- Opening Delimiter -
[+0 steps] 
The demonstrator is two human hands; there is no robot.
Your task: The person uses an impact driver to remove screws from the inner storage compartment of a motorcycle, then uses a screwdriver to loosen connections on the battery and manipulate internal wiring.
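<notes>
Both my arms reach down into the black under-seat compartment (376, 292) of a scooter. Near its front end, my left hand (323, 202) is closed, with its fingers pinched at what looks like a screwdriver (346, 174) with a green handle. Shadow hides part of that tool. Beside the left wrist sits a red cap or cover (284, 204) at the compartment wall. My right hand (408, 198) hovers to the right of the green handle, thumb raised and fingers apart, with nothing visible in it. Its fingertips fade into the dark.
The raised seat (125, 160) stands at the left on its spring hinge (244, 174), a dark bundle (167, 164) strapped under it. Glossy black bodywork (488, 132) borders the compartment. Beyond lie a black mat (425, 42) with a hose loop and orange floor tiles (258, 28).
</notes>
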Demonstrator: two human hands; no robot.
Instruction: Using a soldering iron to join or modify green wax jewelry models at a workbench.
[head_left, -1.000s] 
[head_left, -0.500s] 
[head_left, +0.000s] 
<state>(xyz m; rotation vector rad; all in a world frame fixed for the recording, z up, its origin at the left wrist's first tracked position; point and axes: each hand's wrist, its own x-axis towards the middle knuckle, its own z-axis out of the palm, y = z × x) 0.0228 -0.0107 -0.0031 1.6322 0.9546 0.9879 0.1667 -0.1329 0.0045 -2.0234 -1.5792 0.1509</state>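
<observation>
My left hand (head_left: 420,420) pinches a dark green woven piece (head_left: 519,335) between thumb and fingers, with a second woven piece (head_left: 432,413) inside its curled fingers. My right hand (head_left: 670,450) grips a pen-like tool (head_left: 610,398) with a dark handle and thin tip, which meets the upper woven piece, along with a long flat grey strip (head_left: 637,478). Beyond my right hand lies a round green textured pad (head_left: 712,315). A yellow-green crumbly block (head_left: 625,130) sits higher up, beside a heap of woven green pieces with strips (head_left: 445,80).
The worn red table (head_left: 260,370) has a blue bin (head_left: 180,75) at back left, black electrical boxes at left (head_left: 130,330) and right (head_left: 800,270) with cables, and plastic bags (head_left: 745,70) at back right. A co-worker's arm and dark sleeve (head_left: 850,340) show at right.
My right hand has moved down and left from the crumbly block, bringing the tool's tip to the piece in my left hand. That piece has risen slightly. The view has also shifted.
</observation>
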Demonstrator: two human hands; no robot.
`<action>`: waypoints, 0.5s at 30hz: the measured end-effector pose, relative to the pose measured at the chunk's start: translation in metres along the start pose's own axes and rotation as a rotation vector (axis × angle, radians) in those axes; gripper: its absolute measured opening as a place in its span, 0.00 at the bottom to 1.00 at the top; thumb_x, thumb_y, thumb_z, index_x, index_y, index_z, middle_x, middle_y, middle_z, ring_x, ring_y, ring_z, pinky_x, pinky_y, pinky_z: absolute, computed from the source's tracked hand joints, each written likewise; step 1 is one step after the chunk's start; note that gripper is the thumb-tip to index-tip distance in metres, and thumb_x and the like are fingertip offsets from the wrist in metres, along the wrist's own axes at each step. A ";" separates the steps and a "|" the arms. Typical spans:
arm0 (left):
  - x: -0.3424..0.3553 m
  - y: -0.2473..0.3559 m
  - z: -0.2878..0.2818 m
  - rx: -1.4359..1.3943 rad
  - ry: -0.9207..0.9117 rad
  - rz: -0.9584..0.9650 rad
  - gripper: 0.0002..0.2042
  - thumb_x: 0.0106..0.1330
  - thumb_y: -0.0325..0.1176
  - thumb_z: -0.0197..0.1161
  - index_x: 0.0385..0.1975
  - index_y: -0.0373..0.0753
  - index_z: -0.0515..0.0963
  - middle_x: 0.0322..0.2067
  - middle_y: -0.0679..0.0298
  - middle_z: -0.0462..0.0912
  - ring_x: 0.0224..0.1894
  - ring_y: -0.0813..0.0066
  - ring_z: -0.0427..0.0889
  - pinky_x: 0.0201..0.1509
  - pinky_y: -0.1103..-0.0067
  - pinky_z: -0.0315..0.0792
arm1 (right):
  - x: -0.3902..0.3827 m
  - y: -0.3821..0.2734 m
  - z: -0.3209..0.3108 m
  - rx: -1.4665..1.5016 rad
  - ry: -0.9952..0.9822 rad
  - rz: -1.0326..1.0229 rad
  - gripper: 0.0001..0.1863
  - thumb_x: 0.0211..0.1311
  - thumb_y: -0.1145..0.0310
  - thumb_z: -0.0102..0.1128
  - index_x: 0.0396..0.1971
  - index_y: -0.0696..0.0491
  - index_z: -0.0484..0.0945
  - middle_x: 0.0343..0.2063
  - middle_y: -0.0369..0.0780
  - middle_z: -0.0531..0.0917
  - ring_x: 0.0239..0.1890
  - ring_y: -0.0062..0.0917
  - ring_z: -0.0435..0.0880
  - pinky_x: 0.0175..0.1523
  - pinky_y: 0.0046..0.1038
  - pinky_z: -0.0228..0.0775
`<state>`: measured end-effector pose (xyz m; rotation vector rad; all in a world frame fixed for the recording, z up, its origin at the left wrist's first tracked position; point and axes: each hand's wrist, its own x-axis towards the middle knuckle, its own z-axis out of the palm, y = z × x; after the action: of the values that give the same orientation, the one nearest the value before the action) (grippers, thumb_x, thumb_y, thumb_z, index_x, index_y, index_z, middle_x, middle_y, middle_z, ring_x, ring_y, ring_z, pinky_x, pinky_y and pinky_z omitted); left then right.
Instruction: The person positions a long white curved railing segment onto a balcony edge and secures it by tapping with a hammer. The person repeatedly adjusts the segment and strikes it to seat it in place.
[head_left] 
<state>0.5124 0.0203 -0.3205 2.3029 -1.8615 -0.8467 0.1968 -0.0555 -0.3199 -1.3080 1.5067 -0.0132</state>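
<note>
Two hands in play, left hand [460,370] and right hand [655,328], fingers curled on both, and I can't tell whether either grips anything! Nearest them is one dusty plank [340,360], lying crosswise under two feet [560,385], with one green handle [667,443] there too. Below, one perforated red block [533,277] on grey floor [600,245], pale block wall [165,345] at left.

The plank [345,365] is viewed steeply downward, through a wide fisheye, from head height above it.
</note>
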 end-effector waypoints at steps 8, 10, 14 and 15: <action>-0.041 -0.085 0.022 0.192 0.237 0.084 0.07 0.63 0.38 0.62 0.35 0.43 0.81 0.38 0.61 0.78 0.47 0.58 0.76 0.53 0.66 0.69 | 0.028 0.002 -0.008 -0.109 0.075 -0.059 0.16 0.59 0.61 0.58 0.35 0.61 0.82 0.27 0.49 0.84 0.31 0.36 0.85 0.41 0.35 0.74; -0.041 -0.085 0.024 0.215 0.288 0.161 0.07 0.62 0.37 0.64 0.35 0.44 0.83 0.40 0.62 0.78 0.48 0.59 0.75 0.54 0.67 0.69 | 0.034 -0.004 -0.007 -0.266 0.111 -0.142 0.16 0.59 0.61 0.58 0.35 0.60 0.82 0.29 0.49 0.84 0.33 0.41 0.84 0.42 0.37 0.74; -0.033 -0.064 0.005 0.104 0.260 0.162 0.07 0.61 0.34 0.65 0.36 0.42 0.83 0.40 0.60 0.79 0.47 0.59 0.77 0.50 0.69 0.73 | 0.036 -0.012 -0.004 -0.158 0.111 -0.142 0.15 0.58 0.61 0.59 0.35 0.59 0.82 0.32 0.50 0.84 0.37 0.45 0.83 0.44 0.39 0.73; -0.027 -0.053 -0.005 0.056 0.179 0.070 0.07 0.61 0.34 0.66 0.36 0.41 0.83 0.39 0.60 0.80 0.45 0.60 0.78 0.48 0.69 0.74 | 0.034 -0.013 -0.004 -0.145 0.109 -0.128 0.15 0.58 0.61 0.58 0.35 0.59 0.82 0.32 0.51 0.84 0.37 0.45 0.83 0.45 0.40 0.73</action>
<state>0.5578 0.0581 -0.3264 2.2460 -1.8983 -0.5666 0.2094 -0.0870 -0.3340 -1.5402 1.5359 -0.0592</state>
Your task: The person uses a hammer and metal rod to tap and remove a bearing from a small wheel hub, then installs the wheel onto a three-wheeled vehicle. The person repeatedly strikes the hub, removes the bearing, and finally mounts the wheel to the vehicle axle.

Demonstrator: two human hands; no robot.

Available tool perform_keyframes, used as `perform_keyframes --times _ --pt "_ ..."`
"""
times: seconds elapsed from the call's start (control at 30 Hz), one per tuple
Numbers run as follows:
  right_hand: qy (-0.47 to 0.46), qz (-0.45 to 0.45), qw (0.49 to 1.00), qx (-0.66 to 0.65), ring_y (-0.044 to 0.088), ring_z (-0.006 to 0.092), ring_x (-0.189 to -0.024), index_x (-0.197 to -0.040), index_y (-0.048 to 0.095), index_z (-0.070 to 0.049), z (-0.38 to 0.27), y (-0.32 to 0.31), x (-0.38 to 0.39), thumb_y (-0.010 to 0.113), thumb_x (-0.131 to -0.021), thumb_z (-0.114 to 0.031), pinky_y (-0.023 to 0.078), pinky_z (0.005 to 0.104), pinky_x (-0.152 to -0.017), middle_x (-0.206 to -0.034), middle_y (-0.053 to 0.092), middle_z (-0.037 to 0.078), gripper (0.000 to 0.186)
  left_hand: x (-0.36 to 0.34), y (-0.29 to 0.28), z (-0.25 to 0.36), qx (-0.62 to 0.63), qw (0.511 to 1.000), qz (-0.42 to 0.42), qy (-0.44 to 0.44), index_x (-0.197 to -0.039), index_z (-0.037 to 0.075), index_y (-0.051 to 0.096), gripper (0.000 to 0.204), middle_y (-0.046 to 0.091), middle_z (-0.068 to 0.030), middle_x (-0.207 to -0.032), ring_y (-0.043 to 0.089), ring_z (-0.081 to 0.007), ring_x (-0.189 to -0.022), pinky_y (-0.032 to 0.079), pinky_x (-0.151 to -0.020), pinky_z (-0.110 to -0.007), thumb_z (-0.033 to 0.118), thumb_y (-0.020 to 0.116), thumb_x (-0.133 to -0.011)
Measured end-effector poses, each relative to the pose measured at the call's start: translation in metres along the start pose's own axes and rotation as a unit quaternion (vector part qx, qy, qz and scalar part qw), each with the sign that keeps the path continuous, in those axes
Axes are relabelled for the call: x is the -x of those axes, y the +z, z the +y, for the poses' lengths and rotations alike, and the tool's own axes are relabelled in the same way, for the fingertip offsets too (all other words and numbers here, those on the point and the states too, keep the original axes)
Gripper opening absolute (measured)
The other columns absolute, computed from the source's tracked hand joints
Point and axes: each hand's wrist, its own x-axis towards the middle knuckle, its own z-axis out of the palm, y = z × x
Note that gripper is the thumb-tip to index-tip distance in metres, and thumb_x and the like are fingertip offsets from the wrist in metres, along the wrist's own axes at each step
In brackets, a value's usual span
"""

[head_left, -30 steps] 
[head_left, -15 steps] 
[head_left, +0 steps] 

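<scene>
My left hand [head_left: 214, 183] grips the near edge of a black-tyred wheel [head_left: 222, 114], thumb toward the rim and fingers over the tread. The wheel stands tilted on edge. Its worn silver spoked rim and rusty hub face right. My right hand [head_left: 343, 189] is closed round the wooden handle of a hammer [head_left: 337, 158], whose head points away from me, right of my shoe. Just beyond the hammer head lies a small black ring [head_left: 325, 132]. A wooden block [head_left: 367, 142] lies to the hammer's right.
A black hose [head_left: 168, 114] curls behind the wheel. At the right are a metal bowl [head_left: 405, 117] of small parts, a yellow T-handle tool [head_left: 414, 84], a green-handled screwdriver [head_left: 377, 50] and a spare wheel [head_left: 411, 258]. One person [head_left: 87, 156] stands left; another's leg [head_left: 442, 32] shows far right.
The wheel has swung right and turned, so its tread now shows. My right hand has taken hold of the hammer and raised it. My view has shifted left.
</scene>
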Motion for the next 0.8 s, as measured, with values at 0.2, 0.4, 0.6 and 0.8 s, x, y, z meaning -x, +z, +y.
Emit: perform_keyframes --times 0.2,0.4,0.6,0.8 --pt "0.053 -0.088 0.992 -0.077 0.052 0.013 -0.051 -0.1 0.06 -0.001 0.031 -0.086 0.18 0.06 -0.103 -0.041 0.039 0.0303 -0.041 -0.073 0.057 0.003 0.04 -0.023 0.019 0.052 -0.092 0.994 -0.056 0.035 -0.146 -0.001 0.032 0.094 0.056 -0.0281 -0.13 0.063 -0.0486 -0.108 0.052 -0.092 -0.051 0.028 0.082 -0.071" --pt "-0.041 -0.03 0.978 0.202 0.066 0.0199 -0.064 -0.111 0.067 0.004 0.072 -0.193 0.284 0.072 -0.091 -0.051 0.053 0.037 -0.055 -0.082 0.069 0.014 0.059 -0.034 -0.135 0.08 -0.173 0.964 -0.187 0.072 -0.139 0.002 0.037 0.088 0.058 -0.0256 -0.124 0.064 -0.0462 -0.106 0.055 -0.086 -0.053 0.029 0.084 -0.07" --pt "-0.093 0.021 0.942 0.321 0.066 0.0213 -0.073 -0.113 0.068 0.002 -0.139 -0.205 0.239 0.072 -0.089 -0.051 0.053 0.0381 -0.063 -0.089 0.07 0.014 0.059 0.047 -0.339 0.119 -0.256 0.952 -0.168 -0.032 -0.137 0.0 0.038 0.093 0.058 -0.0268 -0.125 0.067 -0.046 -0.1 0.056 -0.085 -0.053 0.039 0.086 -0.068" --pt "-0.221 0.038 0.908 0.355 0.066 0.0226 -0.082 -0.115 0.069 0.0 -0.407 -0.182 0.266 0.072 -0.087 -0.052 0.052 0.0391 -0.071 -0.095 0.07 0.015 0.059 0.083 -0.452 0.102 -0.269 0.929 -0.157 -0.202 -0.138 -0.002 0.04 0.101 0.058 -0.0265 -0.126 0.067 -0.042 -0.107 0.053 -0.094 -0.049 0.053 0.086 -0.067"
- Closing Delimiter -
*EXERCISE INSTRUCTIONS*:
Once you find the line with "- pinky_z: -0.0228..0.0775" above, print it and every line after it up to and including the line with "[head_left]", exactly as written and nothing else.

*WRITTEN RESPONSE*:
  - pinky_z: -0.0228..0.0775
`<state>`: measured end-effector pose (xyz m; rotation vector rad; all in a world frame fixed for the recording, z up, its origin at the left wrist's first tracked position; point and axes: each hand's wrist, its own x-axis towards the middle knuckle, its own z-axis out of the palm, y = z × x; after the action: of the values that give the same orientation, the one nearest the value before the action) (grippers, thumb_x, thumb_y, thumb_z, index_x, index_y, index_z, middle_x, middle_y, middle_z, ring_x, ring_y, ring_z, pinky_x, pinky_y and pinky_z omitted); left then right.
Instruction: The person positions a long white curved railing segment onto a balcony edge and secures it by tapping with a hammer. The person repeatedly adjusts the segment and strikes it to seat it in place.
[head_left] 

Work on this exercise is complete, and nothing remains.